All three protagonists are undoubtedly American and from immigrant families. Neither identity is in the spotlight, nor is it discarded; not necessarily shameful or glorified. Their parents, like mine, speak with an accent, but they are never caricatured. Devi, Rami and Dev have friends from different walks of life. These shows are in many ways believable because they are semi-autobiographical, created by first-generation Americans who are roughly my age: “Never Was I,” 42-year-old Mindy Kaling; “Rami” Yousef, 30; and “Master of Nothing,” Ansari, 38, and Alan Young, 38.
As a child, these stories would do a lot of hard work helping to normalize, validate and glorify my life, the potential impact on my personality cannot be overstated.
But this ship has already sailed. What I was looking for then is who I am now. Americanism is water poured into my ink, two inseparable and diluted parts. This realization triggered a kind of existential crisis: if my family had never come to the United States, if television hadn’t served as a salvation, who would I be?

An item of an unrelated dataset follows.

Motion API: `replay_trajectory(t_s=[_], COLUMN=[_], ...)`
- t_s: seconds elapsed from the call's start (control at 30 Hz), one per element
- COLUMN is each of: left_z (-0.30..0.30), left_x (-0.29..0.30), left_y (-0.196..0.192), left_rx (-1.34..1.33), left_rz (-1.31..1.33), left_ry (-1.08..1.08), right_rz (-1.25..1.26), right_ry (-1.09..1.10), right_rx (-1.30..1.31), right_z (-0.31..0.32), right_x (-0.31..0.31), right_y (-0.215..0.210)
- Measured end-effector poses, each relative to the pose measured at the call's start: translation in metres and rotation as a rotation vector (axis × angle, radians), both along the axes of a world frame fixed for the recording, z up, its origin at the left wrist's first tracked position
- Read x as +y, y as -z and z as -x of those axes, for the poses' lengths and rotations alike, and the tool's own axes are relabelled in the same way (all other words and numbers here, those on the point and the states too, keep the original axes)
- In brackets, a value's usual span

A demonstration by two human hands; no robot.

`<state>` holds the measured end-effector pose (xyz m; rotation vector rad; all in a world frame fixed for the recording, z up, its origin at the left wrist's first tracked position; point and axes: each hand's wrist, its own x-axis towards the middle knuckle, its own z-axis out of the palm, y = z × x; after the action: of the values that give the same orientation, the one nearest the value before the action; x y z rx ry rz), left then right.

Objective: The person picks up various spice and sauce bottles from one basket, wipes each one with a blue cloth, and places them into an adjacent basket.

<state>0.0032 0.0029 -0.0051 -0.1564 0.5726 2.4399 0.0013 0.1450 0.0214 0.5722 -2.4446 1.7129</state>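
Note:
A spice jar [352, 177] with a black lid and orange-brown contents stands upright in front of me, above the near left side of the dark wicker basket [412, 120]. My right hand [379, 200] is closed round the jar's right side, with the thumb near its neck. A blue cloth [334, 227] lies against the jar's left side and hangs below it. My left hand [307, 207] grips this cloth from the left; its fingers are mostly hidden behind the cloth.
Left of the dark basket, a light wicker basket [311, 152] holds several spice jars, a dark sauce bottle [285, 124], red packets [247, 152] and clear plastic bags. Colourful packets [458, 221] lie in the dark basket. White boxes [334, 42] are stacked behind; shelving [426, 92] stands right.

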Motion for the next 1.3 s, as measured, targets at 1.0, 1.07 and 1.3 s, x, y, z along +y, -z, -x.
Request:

I understand that I mourn an alternative version of myself, which clogs my head with questions: that we are giving up – gradually, involuntarily – in pursuit of assimilation? How do we lose and get into it? What do we lose as individuals, as a family and as a people? And who gets what from our losses?
Basically, I forgive myself for the choices I made, and I am amazed at my ability to adapt, driven by a sense of survival. But the inside of me has been transformed in such a way that it is irreversible. And in the end, I’m not sure if anyone won.